Problem statement> Print the entries below exactly as they appear, from the first line up to and including the line with "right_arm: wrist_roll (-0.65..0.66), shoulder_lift". Do not print any pictures.

─── Data in this exercise

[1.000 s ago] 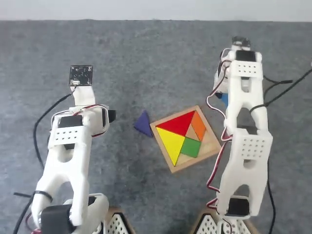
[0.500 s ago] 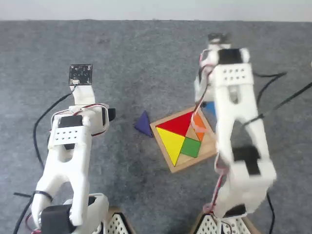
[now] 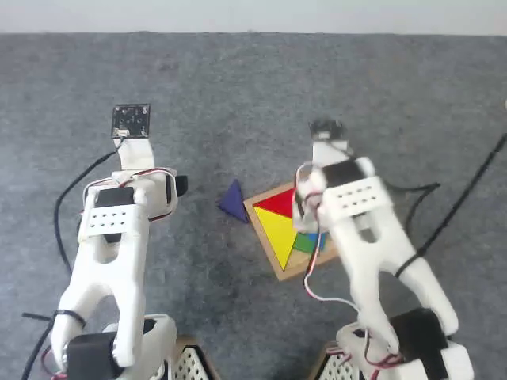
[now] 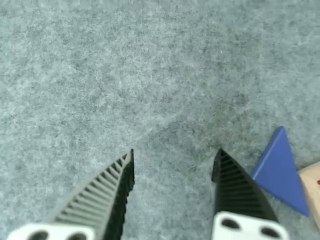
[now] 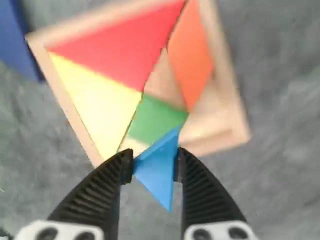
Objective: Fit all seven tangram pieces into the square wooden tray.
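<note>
Fingers [image 5: 112, 180] of the right gripper [image 5: 153, 155] are clamped on a light blue triangle [image 5: 159, 172], one on each side of it. The piece hangs with one tip over the rim of the wooden tray [image 5: 227, 90], next to the green square [image 5: 155, 117]. The tray sits cornerwise near the middle of the grey felt tabletop [image 3: 238, 95], with the right arm over its right half. Inside it lie a red triangle [image 5: 120, 47], a yellow triangle [image 5: 100, 105], the green square and an orange piece [image 5: 192, 55], with bare wood between and beside them. A dark blue triangle [image 3: 233, 202] lies flat on the tabletop just outside the tray's left corner. The left gripper [image 4: 175, 152] hangs above bare felt beside that triangle, its fingers spread apart and holding nothing.
</note>
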Motion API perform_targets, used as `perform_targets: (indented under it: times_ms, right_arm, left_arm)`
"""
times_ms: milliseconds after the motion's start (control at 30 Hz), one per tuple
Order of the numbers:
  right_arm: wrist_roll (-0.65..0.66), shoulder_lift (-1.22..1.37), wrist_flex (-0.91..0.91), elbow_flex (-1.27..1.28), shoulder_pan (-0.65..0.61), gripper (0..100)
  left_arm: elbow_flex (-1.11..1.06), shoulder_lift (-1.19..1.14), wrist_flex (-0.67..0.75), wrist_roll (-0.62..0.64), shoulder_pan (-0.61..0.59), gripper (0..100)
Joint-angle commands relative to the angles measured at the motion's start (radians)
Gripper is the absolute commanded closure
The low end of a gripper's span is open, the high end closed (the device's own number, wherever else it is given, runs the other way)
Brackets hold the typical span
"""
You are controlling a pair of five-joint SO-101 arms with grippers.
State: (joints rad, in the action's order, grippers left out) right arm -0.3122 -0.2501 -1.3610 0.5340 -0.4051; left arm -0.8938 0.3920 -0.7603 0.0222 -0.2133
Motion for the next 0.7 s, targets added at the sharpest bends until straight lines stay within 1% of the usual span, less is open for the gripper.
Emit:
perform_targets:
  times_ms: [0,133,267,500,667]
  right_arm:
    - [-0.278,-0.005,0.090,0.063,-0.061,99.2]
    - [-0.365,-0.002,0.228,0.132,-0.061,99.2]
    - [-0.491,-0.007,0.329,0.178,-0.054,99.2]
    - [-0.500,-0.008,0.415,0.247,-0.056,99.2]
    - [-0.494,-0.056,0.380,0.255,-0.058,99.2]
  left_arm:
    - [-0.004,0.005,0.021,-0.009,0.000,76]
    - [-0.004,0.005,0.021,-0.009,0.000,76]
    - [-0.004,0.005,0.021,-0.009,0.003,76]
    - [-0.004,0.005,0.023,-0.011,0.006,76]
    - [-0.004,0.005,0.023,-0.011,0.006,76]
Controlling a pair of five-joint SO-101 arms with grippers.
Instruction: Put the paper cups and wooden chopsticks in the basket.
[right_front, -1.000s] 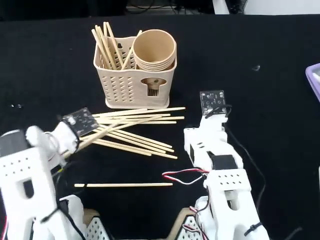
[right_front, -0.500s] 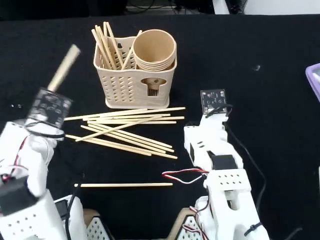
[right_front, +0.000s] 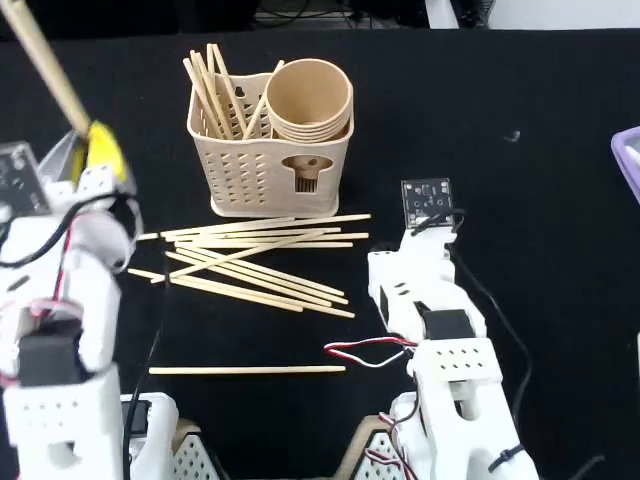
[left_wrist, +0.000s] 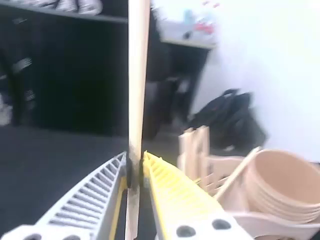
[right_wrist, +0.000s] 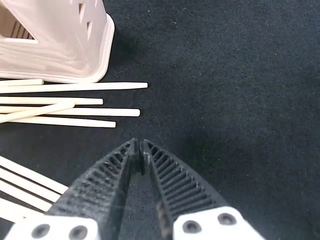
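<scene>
We see our left gripper (left_wrist: 134, 160) pinching a long, smooth wooden stick (left_wrist: 138, 75) that points up, and our right gripper (right_wrist: 138, 147) has its ridged tips together.

The raised chopstick (right_front: 42, 62) runs off the far left corner. A purple thing (right_front: 628, 158) is cut by the right edge. The wall of the basket (right_front: 262, 172) hides the lower ends of its standing chopsticks (right_front: 208, 88).

My left pincer (left_wrist: 134, 157): one finger yellow, the other pale grey, both ribbed. My right pincer (right_wrist: 139, 145): black, ribbed. My right arm (right_front: 455, 372): white. The chopstick (left_wrist: 138, 75) and the loose chopsticks (right_front: 280, 240): pale bare wood. The basket (right_front: 250, 178): cream, patterned with rows of small slots. The paper cups (right_front: 308, 98): light tan. The tabletop (right_front: 545, 285): black.
</scene>
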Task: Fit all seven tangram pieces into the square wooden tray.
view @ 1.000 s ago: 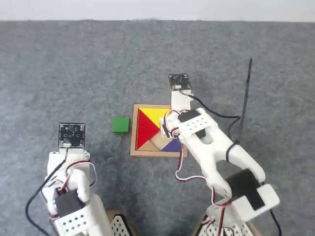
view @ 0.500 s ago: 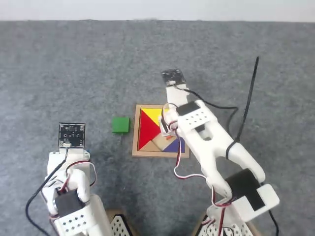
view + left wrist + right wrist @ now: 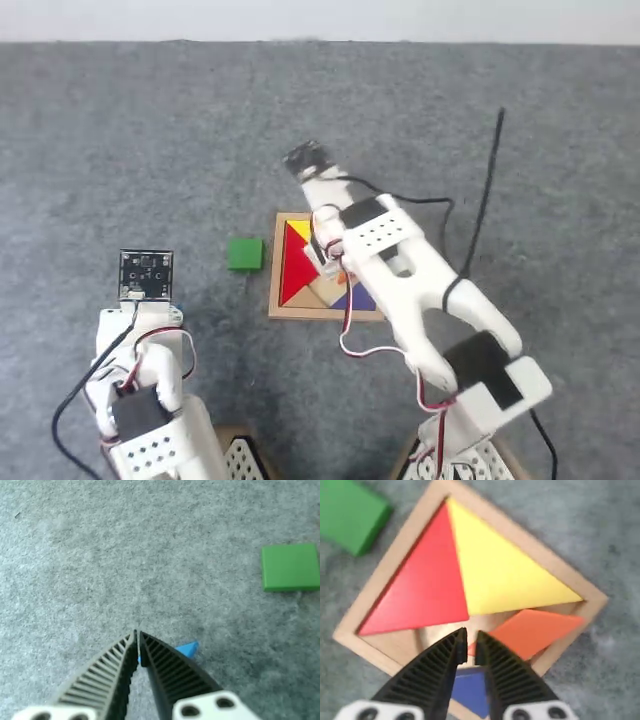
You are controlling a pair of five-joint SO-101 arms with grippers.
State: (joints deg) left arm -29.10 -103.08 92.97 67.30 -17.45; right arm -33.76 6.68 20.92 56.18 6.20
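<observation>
High view sets the tray (image 3: 310, 314) near the middle of the grey table (image 3: 150, 120), with the right arm over its right half. The red triangle (image 3: 296, 270) and yellow triangle (image 3: 300, 232) show in its left part. The green square (image 3: 245, 253) lies on the table just beside the tray's left edge, apart from it.

Right wrist view shows what that arm covers: an orange piece (image 3: 535, 630) tilted below the yellow triangle, and a blue piece (image 3: 470, 692) toward the near rim, with bare wood between. The right gripper (image 3: 469, 637) hangs over this bare wood, jaws nearly together, grasping nothing.

Left wrist view shows the left gripper (image 3: 137, 636) clenched and empty over the table, a light-blue piece (image 3: 187, 650) just behind its tips.
</observation>
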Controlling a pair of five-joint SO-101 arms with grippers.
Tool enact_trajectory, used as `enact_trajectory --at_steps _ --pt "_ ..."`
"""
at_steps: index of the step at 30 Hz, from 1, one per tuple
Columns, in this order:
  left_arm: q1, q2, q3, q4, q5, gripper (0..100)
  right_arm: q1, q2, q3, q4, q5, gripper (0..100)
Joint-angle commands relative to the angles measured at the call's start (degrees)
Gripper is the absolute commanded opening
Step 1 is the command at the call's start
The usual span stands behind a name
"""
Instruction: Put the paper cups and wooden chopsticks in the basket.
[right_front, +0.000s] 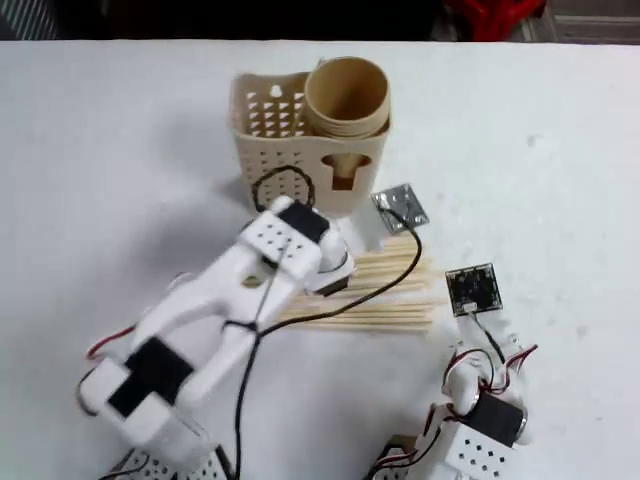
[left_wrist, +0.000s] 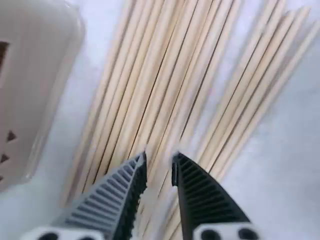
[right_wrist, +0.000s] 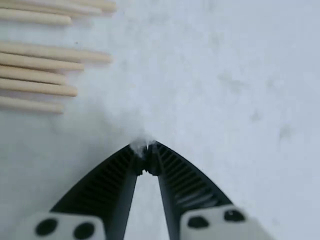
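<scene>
Hovering left gripper (left_wrist: 159, 162) over chopsticks (left_wrist: 165, 75), jaws slightly apart, empty, aligned for pinch; basket (right_front: 265, 125) at 11 o'clock; right gripper (right_wrist: 145, 150) closed, empty.

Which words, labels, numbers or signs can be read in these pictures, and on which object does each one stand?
None can be read.
The basket bears only punched holes and a cut-out shape, no letters.
The paper cups and wooden chopsticks are plain.
Any print on the circuit board is too small to read.
</scene>
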Motion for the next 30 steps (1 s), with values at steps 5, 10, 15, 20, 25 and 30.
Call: enact_trajectory --at_steps 5,10,15,20,25,30 --pt "-0.22 7.6 -5.54 -2.9 -2.9 11 0.84 -0.48 0.44 -0.75 0.53 1.5" --pt "-0.48 12.0 -7.91 -2.9 -3.16 11 0.84 -0.48 0.44 -0.75 0.53 1.5" --pt "-0.57 15.52 -9.41 -2.9 -3.16 11 0.84 -0.48 0.44 -0.75 0.53 1.5" --pt "-0.57 14.29 -8.79 -2.73 -3.16 7 0.84 -0.48 0.44 -0.75 0.53 1.5" --pt "-0.57 10.33 -9.23 0.0 -3.16 3 0.84 -0.48 0.44 -0.75 0.53 1.5" --pt "-0.57 3.47 -9.23 3.25 -2.9 2 0.84 -0.48 0.44 -0.75 0.53 1.5"
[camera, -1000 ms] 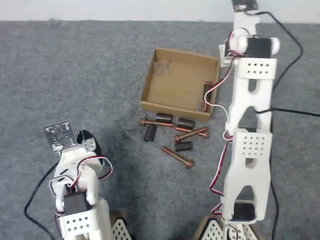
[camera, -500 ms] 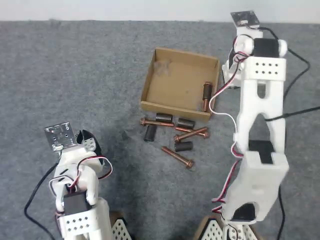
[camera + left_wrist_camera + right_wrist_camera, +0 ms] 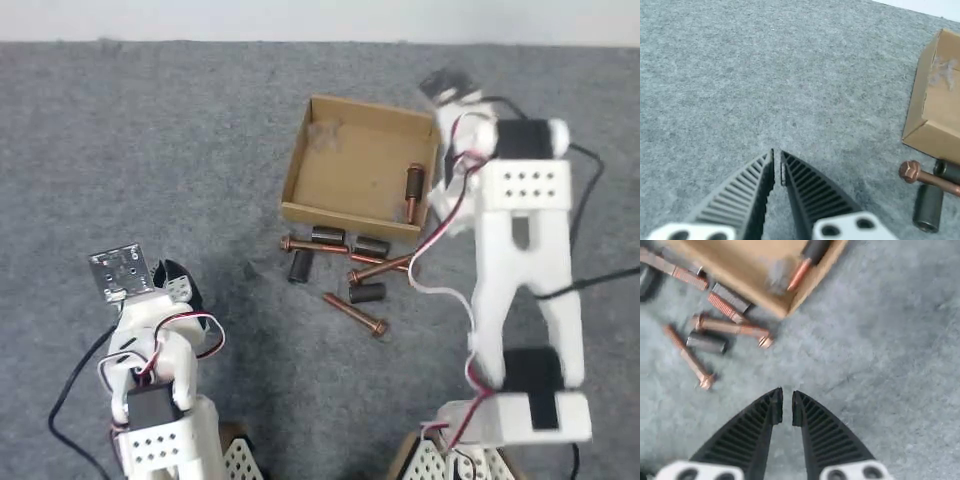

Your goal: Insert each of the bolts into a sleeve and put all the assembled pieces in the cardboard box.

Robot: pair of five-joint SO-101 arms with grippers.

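Vs 1 s ago: right arm [image 3: 520, 230] has folded back twd its base, wrist end pulled in from beyond the cardboard box [image 3: 296, 160] to over the box edge on its own side; left arm [image 3: 150, 340], bolts & sleeves same as before. Right gripper [image 3: 786, 396] jaws pressed nearly together, nothing btwn them, over bare felt; box corner ahead of the tips w/ one bolt-in-sleeve piece [image 3: 809, 257] inside by the wall. Loose bolts [image 3: 356, 313] & sleeves [image 3: 367, 293] lie ahead of those jaws twd the left arm's side, outside the box. Left gripper [image 3: 777, 156] jaws closed to a sliver, empty; box & pile well ahead. Surface: grey felt [image 3: 150, 140], pale wall [image 3: 200, 18] strip behind. In high view right arm covers its own jaws; box cut off in both wrist views; can't tell if the bolt by the box front runs thru the sleeve beside it
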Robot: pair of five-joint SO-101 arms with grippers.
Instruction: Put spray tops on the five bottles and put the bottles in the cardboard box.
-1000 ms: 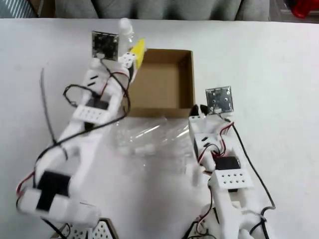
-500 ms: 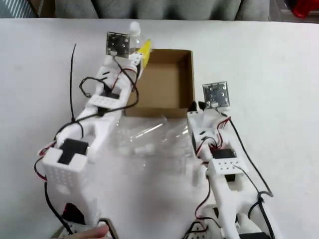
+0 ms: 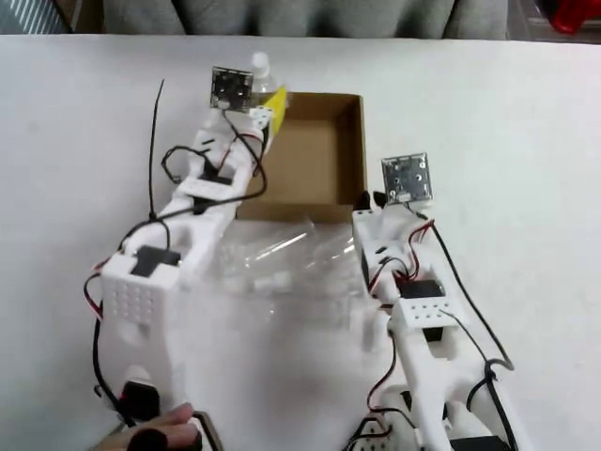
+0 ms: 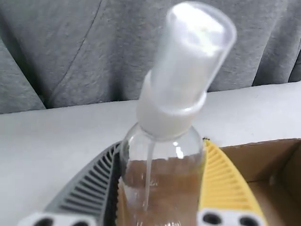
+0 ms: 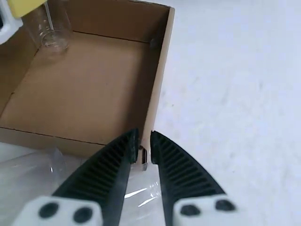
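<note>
A clear bottle [image 4: 162,160] with a frosted spray top [image 4: 188,61] sits between the grey and yellow fingers of my left gripper [image 3: 266,99], which is shut on it. In the high view the bottle [image 3: 262,68] hangs at the far-left corner of the cardboard box [image 3: 310,164]. The right wrist view shows the bottle's base [image 5: 49,28] just inside that corner, above the bare box floor [image 5: 80,89]. My right gripper [image 5: 144,136] is at the near-right corner of the box [image 3: 373,200], its black fingers shut on the box wall.
A crumpled clear plastic bag [image 3: 282,263] lies on the white table just in front of the box, between the two arms. A person's hand [image 3: 155,437] rests at the base of the left arm. Grey fabric hangs behind the table's far edge.
My left arm has swung right with the bottle, from left of the box to its far-left corner. The right arm has shifted only slightly.
</note>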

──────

Response>
[1.000 s ago] 
[0.500 s ago] 
[now] 
[now] 
[now] 
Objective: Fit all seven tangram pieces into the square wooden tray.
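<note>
Fingers [image 5: 112, 180] of the right gripper [image 5: 153, 155] are clamped on a light blue triangle [image 5: 159, 172], one on each side of it. The piece hangs with one tip over the rim of the wooden tray [image 5: 227, 90], next to the green square [image 5: 155, 117]. The tray sits cornerwise near the middle of the grey felt tabletop [image 3: 238, 95], with the right arm over its right half. Inside it lie a red triangle [image 5: 120, 47], a yellow triangle [image 5: 100, 105], the green square and an orange piece [image 5: 192, 55], with bare wood between and beside them. A dark blue triangle [image 3: 233, 202] lies flat on the tabletop just outside the tray's left corner. The left gripper [image 4: 175, 152] hangs above bare felt beside that triangle, its fingers spread apart and holding nothing.
</note>
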Motion API perform_targets, used as `perform_targets: (indented under it: times_ms, right_arm, left_arm)`
"""
times_ms: milliseconds after the motion's start (control at 30 Hz), one per tuple
Order of the numbers:
  right_arm: wrist_roll (-0.65..0.66), shoulder_lift (-1.22..1.37), wrist_flex (-0.91..0.91), elbow_flex (-1.27..1.28), shoulder_pan (-0.65..0.61), gripper (0..100)

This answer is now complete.